Nathalie Kosciusko-Morizet ne suit pas le patron de son parti. Elle le fait en ces termes : "Je me suis battue pour qu'on puisse retirer les permis qui avaient été accordés un peu rapidement par Jean-Louis Borloo et passer une loi qui interdit le type d'exploitation pratiqué aux Etats-Unis ». "S'il y avait moyen d'extraire de manière complètement propre" ce produit "qui coûte très cher dans notre balance commerciale", "ce serait bien" mais "la vérité est que les technologies disponibles ne sont pas propres et que le type d'exploitation qui a été mené aux Etats-Unis a conduit à une forme de dévastation écologique, paysagère aussi, dont je ne veux pas en France."
Et les français ? Ceux qui en dernier ressort pourraient un jour avoir le dernier mot : qu’en pensent-ils ?
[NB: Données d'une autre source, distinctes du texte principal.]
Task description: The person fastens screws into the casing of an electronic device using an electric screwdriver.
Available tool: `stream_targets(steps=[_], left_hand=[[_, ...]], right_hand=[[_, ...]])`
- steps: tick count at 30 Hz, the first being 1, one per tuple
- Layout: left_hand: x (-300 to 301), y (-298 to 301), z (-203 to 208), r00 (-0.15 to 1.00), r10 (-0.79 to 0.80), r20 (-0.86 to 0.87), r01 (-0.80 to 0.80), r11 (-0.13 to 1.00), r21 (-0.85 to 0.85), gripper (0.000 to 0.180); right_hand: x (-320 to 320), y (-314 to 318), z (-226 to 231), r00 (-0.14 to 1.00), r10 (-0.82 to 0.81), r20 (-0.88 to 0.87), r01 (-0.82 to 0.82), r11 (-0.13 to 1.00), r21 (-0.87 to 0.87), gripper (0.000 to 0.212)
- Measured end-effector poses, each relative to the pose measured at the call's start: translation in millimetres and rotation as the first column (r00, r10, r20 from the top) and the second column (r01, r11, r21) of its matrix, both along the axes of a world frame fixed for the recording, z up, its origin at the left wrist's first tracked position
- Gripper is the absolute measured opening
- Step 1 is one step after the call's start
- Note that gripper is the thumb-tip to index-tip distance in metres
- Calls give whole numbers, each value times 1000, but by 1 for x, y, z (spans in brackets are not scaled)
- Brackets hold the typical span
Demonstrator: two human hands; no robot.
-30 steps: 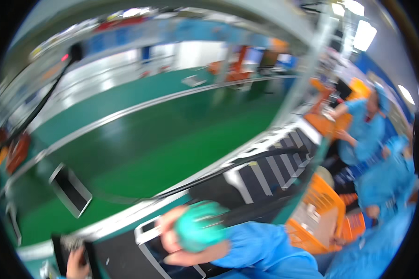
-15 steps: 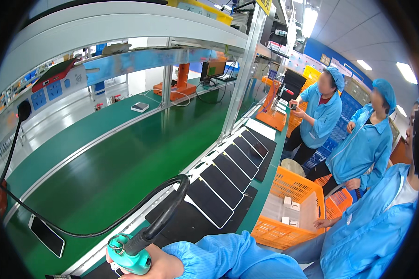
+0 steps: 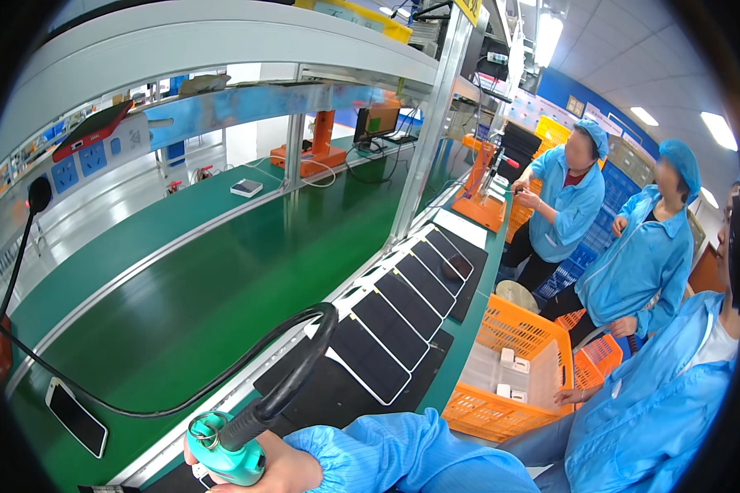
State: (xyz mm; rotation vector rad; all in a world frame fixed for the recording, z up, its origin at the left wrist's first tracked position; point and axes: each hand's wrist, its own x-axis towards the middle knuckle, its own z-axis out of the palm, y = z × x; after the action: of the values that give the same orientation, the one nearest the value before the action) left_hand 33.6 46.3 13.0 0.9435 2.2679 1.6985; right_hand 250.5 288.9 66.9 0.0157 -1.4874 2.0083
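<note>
At the bottom edge, my right hand (image 3: 284, 464) is closed round a teal electric screwdriver (image 3: 240, 460) held upright. A thick black cable (image 3: 316, 349) leaves its top, loops up and runs left. Below the screwdriver, a small white part shows only in a sliver, and the tool's tip is out of sight. Beyond my hand, several flat dark panels with white edges (image 3: 370, 357) lie in a row on black mats. Another white-edged dark panel (image 3: 78, 417) lies on the green belt at the left. My left hand is out of the picture.
A green conveyor belt (image 3: 189, 329) runs along the left. An orange basket (image 3: 501, 415) with small white boxes stands right of the bench. Three co-workers in blue are at the right; the farthest stands by an orange fixture (image 3: 481, 205). A metal post (image 3: 427, 131) rises midway.
The panel on the green belt has shifted slightly left. The farthest co-worker's hands have moved a little. My right hand and the screwdriver stay almost in place.
</note>
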Motion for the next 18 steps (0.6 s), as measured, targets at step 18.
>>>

Selon un sondage BVA, 31% y sont "tout à fait opposés", 31% y sont "plutôt opposés". Ceux se déclarant "plutôt favorables" et "tout à fait favorables" ne représentent que 36 % du panel. L'opposition grimpe même à 80 % chez les "sympathisants" de gauche, 92 % chez les sympathisants verts. A droite, on est plus partagés (51 % pour, 45% contre).
Mais attention, un sondage reste un sondage, les résultats dépendant souvent de la question qui est posée. Si on en croit un sondage CSA sur le même thème, les français seraient également répartis entre opposants et partisans avec 44% des sondés.
Voila. Au moins nous savons. Nous savons qu’après les échéances de 2017, il y a de fortes chances que le gaz revienne sur le devant de la scène. Avant la résistance, il y a la vigilance. Il faut entretenir le débat, ne pas se laisser imposer une industrie mortifère dont de plus en plus de spécialistes nous disent que c’est une catastrophe.